[Saved entries]
*** Block opens ***
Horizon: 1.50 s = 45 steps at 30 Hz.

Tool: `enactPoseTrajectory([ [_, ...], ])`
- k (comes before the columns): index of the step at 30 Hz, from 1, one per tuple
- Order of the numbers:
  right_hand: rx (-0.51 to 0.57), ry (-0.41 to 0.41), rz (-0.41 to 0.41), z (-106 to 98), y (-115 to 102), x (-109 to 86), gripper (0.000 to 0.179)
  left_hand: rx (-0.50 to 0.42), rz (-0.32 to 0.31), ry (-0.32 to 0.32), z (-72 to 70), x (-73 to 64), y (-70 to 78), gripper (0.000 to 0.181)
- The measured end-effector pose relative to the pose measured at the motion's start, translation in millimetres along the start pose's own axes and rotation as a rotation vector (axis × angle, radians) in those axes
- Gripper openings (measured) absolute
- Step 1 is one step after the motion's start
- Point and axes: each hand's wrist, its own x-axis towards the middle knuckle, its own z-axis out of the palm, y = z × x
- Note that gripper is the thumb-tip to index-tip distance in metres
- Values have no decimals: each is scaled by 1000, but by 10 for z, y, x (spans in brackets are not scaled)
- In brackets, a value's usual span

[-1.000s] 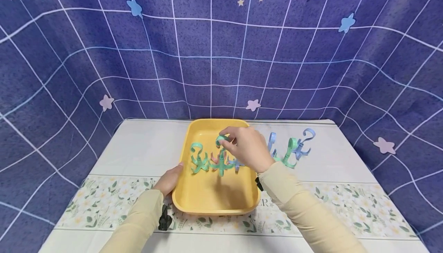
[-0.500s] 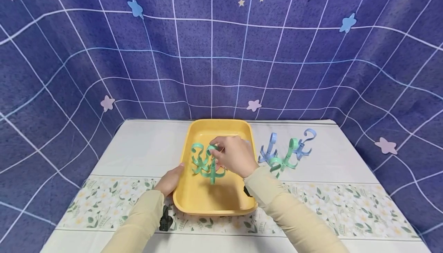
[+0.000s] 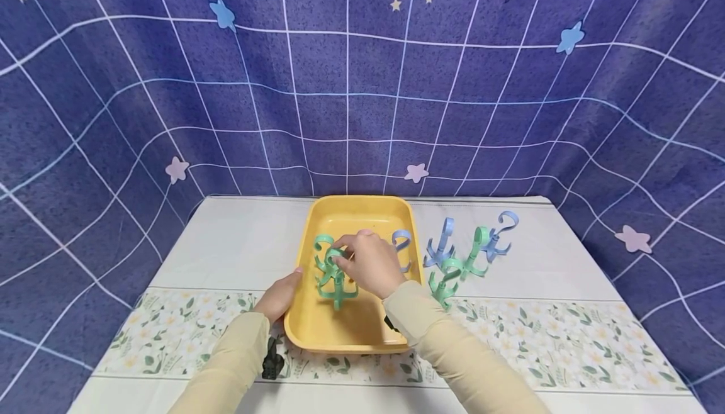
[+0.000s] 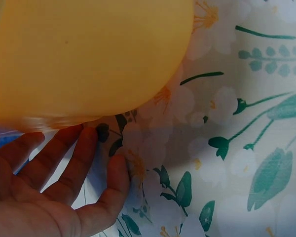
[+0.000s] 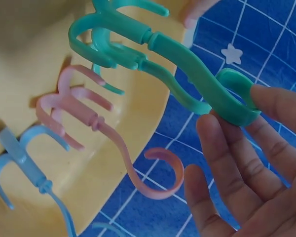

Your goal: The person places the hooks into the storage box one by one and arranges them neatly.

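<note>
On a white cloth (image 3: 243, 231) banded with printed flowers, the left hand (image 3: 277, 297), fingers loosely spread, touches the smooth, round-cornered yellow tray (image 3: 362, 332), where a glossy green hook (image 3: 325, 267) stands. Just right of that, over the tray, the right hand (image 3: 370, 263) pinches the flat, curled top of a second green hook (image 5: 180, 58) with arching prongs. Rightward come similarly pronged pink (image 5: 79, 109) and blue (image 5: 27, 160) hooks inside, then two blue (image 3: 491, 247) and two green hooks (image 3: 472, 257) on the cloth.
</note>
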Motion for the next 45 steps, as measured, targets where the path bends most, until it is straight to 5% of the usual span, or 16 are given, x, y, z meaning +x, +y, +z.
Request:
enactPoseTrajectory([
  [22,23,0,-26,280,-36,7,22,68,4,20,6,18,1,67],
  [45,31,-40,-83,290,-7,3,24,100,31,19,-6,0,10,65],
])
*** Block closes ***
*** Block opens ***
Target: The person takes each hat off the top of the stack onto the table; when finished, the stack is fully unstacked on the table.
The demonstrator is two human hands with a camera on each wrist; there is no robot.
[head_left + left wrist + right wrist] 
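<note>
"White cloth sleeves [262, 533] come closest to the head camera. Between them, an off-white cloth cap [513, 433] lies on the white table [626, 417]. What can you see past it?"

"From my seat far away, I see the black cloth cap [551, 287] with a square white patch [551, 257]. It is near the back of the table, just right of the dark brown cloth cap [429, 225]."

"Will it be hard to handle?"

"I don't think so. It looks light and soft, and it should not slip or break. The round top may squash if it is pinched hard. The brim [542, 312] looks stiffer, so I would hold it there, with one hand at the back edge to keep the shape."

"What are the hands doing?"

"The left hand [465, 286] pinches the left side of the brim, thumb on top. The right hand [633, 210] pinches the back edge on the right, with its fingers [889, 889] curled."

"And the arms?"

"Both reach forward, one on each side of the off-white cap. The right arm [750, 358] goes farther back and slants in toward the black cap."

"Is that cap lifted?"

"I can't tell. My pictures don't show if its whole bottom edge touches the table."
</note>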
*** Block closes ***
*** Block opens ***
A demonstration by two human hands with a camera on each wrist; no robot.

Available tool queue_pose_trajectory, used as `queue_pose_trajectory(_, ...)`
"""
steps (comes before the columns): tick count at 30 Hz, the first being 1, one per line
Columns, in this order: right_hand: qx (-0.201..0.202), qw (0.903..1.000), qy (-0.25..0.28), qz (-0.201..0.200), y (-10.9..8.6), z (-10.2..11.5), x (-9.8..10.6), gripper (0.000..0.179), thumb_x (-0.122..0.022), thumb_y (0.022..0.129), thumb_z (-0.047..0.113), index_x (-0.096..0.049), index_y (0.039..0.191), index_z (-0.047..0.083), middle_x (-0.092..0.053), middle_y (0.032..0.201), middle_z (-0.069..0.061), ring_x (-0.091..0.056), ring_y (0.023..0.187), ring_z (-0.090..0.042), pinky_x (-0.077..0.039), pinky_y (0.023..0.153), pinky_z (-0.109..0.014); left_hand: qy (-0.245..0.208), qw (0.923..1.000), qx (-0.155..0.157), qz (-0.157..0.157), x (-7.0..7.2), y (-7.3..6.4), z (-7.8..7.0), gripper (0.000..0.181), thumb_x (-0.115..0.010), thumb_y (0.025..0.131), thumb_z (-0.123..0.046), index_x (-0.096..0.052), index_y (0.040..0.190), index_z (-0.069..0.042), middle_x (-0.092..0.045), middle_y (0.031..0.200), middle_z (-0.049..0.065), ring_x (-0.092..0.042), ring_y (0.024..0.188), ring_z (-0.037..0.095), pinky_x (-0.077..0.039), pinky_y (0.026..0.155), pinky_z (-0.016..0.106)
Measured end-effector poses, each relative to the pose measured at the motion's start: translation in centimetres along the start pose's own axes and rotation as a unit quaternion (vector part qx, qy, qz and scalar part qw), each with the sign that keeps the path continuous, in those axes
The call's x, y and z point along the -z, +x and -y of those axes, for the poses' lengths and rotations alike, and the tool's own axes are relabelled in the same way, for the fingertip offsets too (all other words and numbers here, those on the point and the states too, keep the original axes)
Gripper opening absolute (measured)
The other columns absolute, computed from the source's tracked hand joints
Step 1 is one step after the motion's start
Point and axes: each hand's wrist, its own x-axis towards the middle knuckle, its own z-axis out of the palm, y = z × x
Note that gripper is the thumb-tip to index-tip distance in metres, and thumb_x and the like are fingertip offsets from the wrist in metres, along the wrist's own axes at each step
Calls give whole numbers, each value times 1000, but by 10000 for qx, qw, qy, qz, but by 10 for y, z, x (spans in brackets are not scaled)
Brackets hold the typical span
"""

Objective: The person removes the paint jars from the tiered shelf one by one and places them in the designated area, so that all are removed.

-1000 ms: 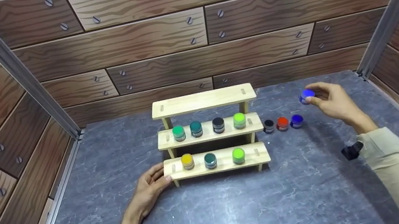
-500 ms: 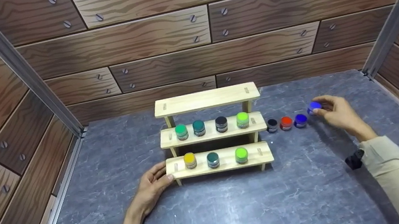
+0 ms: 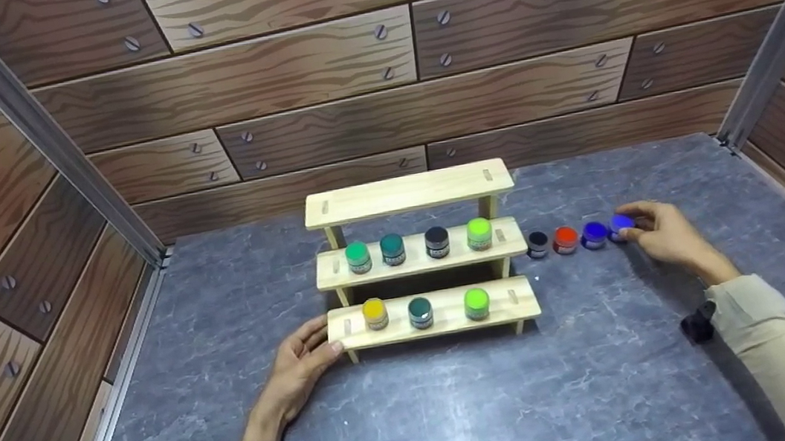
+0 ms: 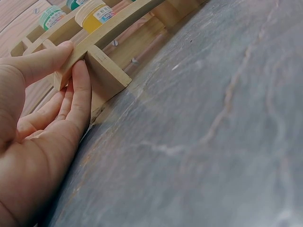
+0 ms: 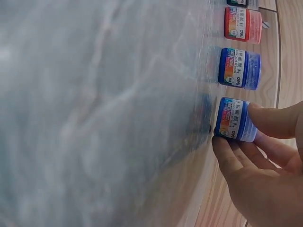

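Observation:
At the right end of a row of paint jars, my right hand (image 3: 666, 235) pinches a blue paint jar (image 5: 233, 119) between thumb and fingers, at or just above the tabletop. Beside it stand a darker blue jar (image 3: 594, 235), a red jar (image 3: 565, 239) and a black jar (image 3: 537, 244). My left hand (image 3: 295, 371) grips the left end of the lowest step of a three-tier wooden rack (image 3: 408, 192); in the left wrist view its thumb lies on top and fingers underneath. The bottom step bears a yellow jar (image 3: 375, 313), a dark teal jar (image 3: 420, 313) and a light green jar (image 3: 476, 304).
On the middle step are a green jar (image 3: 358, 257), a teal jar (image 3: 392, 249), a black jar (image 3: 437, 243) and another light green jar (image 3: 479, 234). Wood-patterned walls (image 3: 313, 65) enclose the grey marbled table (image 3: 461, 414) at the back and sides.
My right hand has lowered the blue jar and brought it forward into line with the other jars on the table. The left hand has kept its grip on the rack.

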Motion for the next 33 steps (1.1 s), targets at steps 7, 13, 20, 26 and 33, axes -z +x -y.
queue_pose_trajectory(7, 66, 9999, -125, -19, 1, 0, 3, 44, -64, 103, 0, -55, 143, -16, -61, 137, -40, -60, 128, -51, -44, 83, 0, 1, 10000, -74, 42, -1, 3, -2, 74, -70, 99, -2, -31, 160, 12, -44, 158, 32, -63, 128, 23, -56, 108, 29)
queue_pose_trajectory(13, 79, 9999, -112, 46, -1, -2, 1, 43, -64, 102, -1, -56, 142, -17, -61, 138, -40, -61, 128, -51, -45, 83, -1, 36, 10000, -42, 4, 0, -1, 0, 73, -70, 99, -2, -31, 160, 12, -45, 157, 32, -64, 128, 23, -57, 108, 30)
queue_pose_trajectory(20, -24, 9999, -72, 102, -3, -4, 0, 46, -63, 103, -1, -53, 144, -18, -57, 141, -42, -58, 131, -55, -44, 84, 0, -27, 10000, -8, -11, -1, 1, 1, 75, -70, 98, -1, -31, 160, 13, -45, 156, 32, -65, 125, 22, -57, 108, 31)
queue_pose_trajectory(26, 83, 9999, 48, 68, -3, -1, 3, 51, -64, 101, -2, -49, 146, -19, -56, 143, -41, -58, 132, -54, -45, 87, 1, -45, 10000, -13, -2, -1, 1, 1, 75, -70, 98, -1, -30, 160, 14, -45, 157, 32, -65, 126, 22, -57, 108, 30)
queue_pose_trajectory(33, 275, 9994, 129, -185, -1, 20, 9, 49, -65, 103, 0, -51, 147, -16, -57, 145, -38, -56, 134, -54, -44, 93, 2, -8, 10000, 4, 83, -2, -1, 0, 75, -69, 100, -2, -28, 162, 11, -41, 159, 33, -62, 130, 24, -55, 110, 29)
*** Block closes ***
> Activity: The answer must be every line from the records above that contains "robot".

> Expected answer:
The demonstrator is two human hands with a camera on each wrist; there is no robot.
A demonstration by two human hands with a camera on each wrist; no robot.

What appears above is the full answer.